Input:

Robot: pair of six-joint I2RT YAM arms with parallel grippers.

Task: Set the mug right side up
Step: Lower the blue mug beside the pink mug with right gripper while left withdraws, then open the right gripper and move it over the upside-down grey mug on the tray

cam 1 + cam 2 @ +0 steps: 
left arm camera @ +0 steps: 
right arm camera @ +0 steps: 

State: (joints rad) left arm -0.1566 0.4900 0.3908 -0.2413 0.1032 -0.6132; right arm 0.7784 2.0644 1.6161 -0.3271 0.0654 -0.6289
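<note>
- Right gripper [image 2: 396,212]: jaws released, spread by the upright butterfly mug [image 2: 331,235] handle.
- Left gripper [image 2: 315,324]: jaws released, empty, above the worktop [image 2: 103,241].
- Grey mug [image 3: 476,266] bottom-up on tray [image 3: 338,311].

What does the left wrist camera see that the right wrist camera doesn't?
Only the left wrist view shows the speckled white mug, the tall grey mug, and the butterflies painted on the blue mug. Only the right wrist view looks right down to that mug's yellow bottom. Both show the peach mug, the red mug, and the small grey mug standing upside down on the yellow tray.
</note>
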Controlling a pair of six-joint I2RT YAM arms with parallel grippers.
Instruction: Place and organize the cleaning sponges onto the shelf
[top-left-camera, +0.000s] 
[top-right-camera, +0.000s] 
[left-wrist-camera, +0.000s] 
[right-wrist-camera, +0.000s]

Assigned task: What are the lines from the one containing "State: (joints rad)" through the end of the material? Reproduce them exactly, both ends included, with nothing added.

Completed task:
State: (joints rad) left arm -0.1566 0.4900 0.3908 -0.2413 0.1032 -0.6132; right arm 0.7784 2.0644 1.6161 -0.3271 0.0654 -0.6289
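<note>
- Right gripper [image 2: 396,212]: jaws released, spread by the upright butterfly mug [image 2: 331,235] handle.
- Left gripper [image 2: 315,324]: jaws released, empty, above the worktop [image 2: 103,241].
- Grey mug [image 3: 476,266] bottom-up on tray [image 3: 338,311].

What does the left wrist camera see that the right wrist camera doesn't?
Only the left wrist view shows the speckled white mug, the tall grey mug, and the butterflies painted on the blue mug. Only the right wrist view looks right down to that mug's yellow bottom. Both show the peach mug, the red mug, and the small grey mug standing upside down on the yellow tray.
</note>
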Controlling a pair of six-joint I2RT YAM arms with parallel grippers.
Instruction: Place and organize the cleaning sponges onto the shelf
[top-left-camera, +0.000s] 
[top-right-camera, +0.000s] 
[left-wrist-camera, +0.000s] 
[right-wrist-camera, +0.000s]

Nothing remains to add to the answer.